(WORK INSTRUCTIONS) Reproduce the first line of the material below and each line after it, exactly, through the line containing "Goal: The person", and give nothing more.

(DATASET EXTRACT)
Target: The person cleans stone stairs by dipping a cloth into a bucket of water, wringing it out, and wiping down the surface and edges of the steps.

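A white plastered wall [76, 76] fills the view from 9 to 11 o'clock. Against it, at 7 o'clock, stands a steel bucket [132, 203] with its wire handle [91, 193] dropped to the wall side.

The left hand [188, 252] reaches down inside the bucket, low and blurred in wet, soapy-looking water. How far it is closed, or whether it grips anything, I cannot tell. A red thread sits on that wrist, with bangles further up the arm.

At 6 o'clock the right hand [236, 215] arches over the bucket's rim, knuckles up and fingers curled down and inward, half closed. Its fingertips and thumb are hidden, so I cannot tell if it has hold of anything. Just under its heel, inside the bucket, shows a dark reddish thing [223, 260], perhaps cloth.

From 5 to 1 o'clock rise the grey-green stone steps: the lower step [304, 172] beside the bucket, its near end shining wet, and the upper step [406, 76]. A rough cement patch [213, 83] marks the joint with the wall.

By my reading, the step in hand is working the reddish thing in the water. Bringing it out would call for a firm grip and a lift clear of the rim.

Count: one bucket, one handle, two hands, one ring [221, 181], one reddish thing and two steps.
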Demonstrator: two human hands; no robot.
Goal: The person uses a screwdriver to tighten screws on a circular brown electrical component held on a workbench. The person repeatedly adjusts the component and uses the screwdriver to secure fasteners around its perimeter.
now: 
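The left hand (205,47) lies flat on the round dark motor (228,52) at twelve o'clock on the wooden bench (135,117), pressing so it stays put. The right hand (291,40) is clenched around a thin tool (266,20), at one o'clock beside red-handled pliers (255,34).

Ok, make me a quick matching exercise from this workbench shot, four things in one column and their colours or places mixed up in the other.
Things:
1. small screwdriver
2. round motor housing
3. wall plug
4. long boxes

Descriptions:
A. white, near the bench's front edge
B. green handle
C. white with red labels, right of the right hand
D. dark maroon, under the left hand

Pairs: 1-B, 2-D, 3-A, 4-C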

(ANSWER TO THE EXERCISE)
Target: The person cleans stone stairs by dipping a cloth into a bucket of water, wringing it out, and wiping down the surface and edges of the steps.

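A white plastered wall [76, 76] fills the view from 9 to 11 o'clock. Against it, at 7 o'clock, stands a steel bucket [132, 203] with its wire handle [91, 193] dropped to the wall side.

The left hand [188, 252] reaches down inside the bucket, low and blurred in wet, soapy-looking water. How far it is closed, or whether it grips anything, I cannot tell. A red thread sits on that wrist, with bangles further up the arm.

At 6 o'clock the right hand [236, 215] arches over the bucket's rim, knuckles up and fingers curled down and inward, half closed. Its fingertips and thumb are hidden, so I cannot tell if it has hold of anything. Just under its heel, inside the bucket, shows a dark reddish thing [223, 260], perhaps cloth.

From 5 to 1 o'clock rise the grey-green stone steps: the lower step [304, 172] beside the bucket, its near end shining wet, and the upper step [406, 76]. A rough cement patch [213, 83] marks the joint with the wall.

By my reading, the step in hand is working the reddish thing in the water. Bringing it out would call for a firm grip and a lift clear of the rim.

Count: one bucket, one handle, two hands, one ring [221, 181], one reddish thing and two steps.
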Demonstrator: two human hands; no robot.
Goal: The person uses a screwdriver to tighten screws on a circular brown electrical component held on a workbench. The person repeatedly adjusts the component and uses the screwdriver to secure fasteners around its perimeter.

The answer is now complete.